Physics professors teach the teachers in quantum-mechanics workshop
by Michelle Simmons
September 17, 2010
Physics professors David Jackson (left) and Brett Pearson use a single-photon down-conversion apparatus to illustrate the paradox of quantum mechanics.
“Two roads diverged … and sorry I could not travel both,” wrote poet Robert Frost. But what if one could?
For David Jackson, associate professor of physics, and Brett Pearson, assistant professor of physics, the question isn’t merely theoretical. In June, they led a hands-on faculty workshop on single-photon quantum mechanics to illustrate how a single particle can be two places at once.
The workshop, facilitated by the Advanced Laboratory Physics Association (ALPhA) and held at Dickinson, brought colleagues from Pomona College and the universities of Alberta-Calgary and Minnesota, among others, to help other professors learn how to introduce undergraduate students to the highly abstract field of quantum mechanics.
The difficulty of teaching quantum mechanics, explains Jackson, is that not only does it seem to defy the laws of physics, but the language for describing it hasn’t caught up with the science. “All the language was developed for classical physics, but the quantum world is different,” he says.
With the assistance of a 2007 National Science Foundation grant, Jackson and Pearson built a single-photon down-conversion apparatus that can demonstrate a quantum theory of light and began using it for a 200-level course, Introduction to Relativistic Quantum Physics. They’ve been teaching it since 2008.
The physicists focused on sophomores precisely because of the field’s complexity. “You can’t really learn the more advanced mathematics until your senior year,” Jackson says. “I’m trying to motivate sophomores by doing experiments in class.”
In May, Jackson and Pearson co-published an article in the American Journal of Physics about their experience teaching quantum mechanics at the undergraduate level. It caught the attention of ALPhA organizers, who contacted the two about demonstrating the equipment and experiments they use in their course.
“ALPhA was really helpful in getting the word out and handling the registration,” says Jackson. For two intense days, 12 participants tried out the equipment and discussed teaching strategies.
Seeing the Impossible
In one of the experiments, a powerful laser beam is aimed at a special crystal, which splits the beam into two identical light streams. “We measure one of those two light streams,” explains Pearson. “We use the measurement of one to tell us what we have in the other. The idea is to isolate a single photon.”
The single photon is directed at a Mach-Zehnder interferometer then reflected off a piezo-controlled mirror, which can be positioned with a resolution of two to three nanometers (not much larger than an atom) at a time.
The result? The photon appears to travel in two directions at once while continuing to exhibit the properties of a single entity. That is, it simultaneously appears to be both a particle and a wave.
Captivated by the paradox before their eyes, students want to learn the theory behind the experiments, say Jackson and Pearson.

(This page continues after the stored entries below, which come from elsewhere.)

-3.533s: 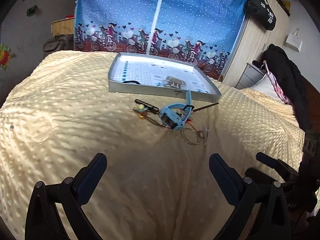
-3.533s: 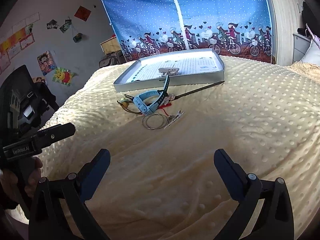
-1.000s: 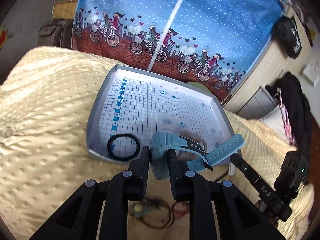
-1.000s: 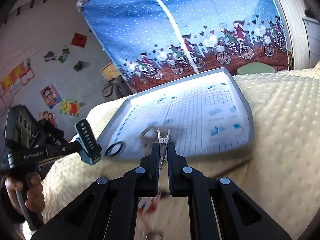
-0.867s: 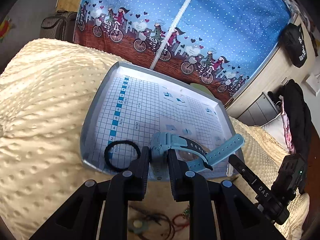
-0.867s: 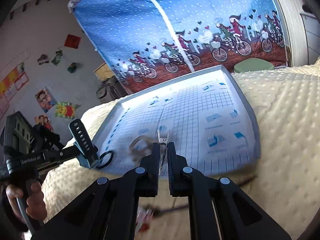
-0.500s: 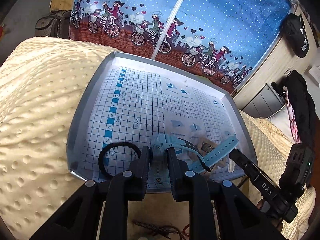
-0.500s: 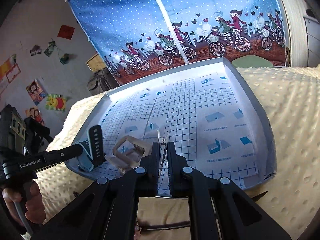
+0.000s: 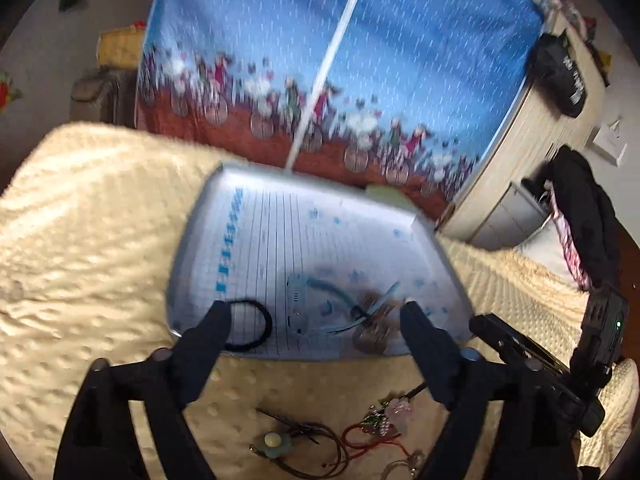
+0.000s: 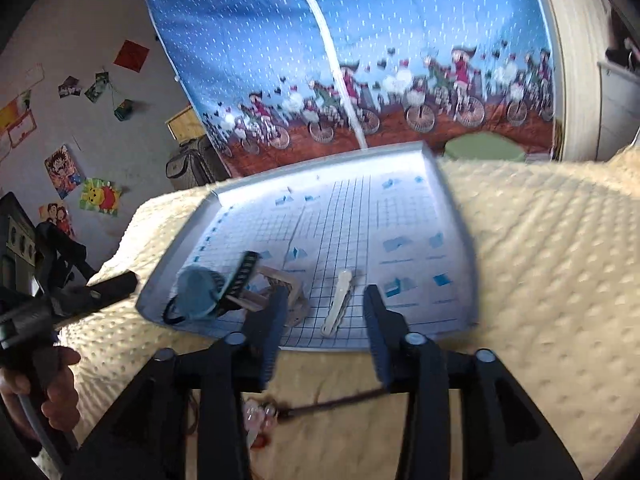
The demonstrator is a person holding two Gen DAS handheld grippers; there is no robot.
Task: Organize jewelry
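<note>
Both grippers spread wide, holding nothing: left gripper point(image 9: 314, 316), right gripper point(image 10: 325, 300). Blue watch point(image 10: 200, 292) lies in tray point(image 10: 448, 200) near its front-left corner, by black hair tie point(image 9: 250, 326); white clip point(image 10: 338, 304) at tray's front edge. Necklaces point(image 9: 304, 446) on blanket point(image 10: 540, 280) before tray.

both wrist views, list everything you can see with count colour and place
tray: 1, silver with grid liner, on the blanket
watch: 1, light blue, in tray, near left corner
hair tie: 1, black, in tray beside the watch
hair clip: 1, cream, in tray, lying flat
tan clip: 1, beige, in tray between watch and hair clip
loose jewelry: several pieces, red, brown and green, on blanket in front of tray
blanket: 1, cream, dotted, under everything
curtain: 1, blue with bicycle print, behind
left gripper: 1, black, open, empty
right gripper: 1, black, open, empty
hand: 1, on the left gripper's handle
</note>
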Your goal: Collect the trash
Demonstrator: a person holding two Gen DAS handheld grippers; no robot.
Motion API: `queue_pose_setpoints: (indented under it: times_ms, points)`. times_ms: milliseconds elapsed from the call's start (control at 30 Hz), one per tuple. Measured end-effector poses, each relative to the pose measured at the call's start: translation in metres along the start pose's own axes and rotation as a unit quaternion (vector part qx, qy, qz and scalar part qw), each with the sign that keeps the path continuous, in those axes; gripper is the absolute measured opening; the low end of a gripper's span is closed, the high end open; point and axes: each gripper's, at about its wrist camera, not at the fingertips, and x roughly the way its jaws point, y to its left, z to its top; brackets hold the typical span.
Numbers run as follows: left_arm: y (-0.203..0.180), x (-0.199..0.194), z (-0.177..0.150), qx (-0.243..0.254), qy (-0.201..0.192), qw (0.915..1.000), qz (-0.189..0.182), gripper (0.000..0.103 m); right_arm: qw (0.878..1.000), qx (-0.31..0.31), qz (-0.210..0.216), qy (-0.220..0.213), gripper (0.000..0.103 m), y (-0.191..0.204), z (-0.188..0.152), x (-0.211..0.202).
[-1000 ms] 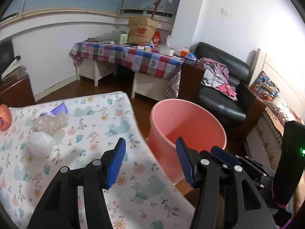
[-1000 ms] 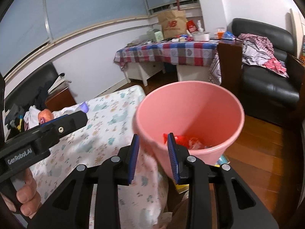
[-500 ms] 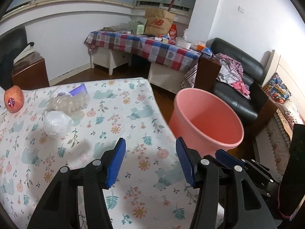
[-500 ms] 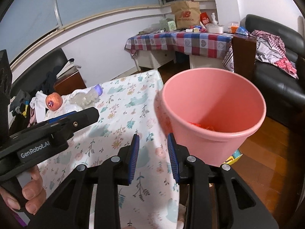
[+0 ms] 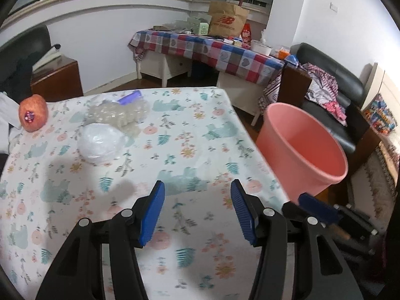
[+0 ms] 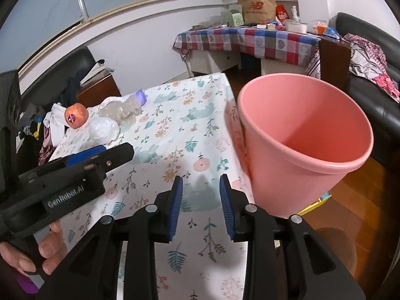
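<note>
Two pieces of trash are seen at the far left of a table (image 5: 190, 150) covered with a floral cloth: a white wad (image 5: 101, 143) of crumpled plastic or paper, and just behind it, touching or nearly so, a clear crumpled wrap (image 5: 120, 115) with a purple tab. Both are judged light, soft and easily crushed; the wad is best pinched across its bulging middle, while the wrap, likely slippery, should be taken at a bunched fold rather than at a flat edge. A round red fruit (image 5: 33, 116) bearing a sticker lies near the table's left edge, apart from the trash; it is probably not trash.

The left gripper (image 5: 197, 208) is held above the near cloth with jaws spread wide and nothing between them. The right gripper (image 6: 201, 205) is held beside it with jaws partly spread, likewise empty. A pink bin (image 6: 305, 145) stands beside the table's right edge, its mouth open; its bottom is not visible.

The cloth is judged soft and liable to be snagged if the pinch is made too low. Behind are shown a table in checked cloth (image 5: 212, 50) crowded with items, a black sofa (image 5: 332, 95) with clothes, and a wooden floor.
</note>
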Motion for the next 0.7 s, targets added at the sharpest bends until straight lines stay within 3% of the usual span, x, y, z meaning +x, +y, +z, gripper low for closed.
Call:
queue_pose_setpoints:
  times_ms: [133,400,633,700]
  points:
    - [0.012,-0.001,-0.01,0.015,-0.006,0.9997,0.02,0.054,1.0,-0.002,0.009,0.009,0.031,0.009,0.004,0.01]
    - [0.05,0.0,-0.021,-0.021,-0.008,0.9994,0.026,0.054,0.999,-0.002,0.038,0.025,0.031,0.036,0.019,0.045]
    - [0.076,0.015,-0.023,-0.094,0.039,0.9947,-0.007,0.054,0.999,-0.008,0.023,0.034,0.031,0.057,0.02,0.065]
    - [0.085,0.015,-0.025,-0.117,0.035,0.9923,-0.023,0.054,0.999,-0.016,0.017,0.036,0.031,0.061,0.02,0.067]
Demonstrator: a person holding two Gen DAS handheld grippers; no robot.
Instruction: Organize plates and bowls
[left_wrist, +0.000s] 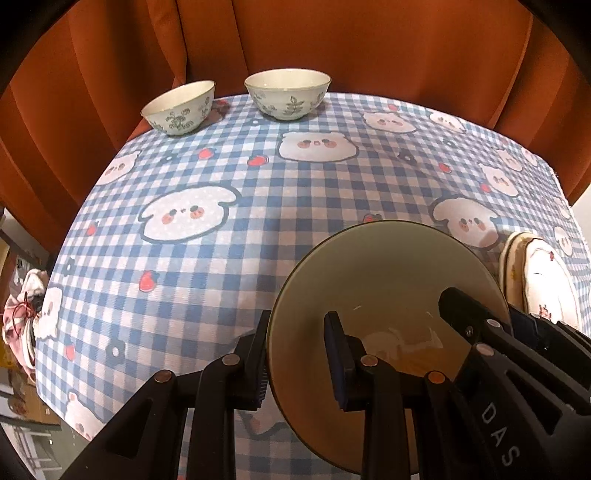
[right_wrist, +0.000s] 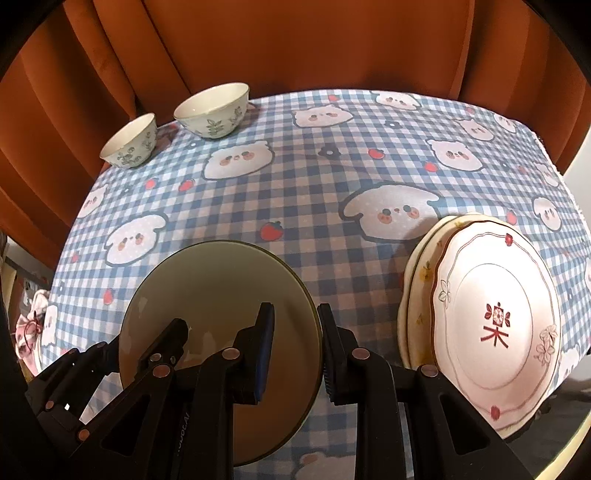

Jackson’s first cohort of sophomores will be in his senior-level quantum-mechanics seminar this year, and he’s eager to start showing them some of those advanced equations.
“In class, I can draw on the board—this is what quantum mechanics looks like,” he says. “Then we come next door and do the experiment and see what the data is showing us. … They’ll say, ‘That’s not possible.’ The result doesn’t add up, but it does. I can bring home that no one understands quantum mechanics.”